> What is being asked
All of the data below needs to be set down again, exactly as shown.

*** Data excerpt Section Begins ***

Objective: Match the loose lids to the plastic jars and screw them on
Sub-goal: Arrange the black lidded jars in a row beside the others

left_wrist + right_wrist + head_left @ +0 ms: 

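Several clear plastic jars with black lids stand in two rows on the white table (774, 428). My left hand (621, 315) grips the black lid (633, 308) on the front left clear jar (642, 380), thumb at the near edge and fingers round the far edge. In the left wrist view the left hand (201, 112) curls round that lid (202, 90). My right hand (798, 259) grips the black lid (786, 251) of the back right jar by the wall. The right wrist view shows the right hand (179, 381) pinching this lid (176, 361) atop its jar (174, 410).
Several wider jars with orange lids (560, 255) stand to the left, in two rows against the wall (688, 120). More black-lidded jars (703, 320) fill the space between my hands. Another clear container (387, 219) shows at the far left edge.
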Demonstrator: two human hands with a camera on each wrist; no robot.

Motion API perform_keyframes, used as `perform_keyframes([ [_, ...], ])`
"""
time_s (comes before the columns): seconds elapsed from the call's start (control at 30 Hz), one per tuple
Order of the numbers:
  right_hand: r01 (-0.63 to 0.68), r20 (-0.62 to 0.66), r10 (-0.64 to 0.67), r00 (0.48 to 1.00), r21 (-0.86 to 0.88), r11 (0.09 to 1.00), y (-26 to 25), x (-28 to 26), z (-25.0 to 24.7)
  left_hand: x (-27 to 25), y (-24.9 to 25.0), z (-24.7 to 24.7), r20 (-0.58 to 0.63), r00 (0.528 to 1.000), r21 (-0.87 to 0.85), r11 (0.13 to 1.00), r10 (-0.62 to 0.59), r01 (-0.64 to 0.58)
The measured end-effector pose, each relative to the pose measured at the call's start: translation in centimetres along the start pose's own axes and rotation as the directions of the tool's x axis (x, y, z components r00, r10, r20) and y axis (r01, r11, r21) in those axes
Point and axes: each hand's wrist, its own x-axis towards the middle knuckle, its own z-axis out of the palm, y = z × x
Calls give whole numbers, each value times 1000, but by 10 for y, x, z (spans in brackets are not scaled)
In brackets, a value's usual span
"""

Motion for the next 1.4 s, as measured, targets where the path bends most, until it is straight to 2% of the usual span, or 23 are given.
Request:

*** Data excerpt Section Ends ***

> Written answer
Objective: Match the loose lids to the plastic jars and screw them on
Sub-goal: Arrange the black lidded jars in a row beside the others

left_wrist + right_wrist + head_left @ +0 ms: 

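Several clear plastic jars with black lids stand in two rows on the white table (774, 428). My left hand (621, 315) grips the black lid (633, 308) on the front left clear jar (642, 380), thumb at the near edge and fingers round the far edge. In the left wrist view the left hand (201, 112) curls round that lid (202, 90). My right hand (798, 259) grips the black lid (786, 251) of the back right jar by the wall. The right wrist view shows the right hand (179, 381) pinching this lid (176, 361) atop its jar (174, 410).
Several wider jars with orange lids (560, 255) stand to the left, in two rows against the wall (688, 120). More black-lidded jars (703, 320) fill the space between my hands. Another clear container (387, 219) shows at the far left edge.
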Demonstrator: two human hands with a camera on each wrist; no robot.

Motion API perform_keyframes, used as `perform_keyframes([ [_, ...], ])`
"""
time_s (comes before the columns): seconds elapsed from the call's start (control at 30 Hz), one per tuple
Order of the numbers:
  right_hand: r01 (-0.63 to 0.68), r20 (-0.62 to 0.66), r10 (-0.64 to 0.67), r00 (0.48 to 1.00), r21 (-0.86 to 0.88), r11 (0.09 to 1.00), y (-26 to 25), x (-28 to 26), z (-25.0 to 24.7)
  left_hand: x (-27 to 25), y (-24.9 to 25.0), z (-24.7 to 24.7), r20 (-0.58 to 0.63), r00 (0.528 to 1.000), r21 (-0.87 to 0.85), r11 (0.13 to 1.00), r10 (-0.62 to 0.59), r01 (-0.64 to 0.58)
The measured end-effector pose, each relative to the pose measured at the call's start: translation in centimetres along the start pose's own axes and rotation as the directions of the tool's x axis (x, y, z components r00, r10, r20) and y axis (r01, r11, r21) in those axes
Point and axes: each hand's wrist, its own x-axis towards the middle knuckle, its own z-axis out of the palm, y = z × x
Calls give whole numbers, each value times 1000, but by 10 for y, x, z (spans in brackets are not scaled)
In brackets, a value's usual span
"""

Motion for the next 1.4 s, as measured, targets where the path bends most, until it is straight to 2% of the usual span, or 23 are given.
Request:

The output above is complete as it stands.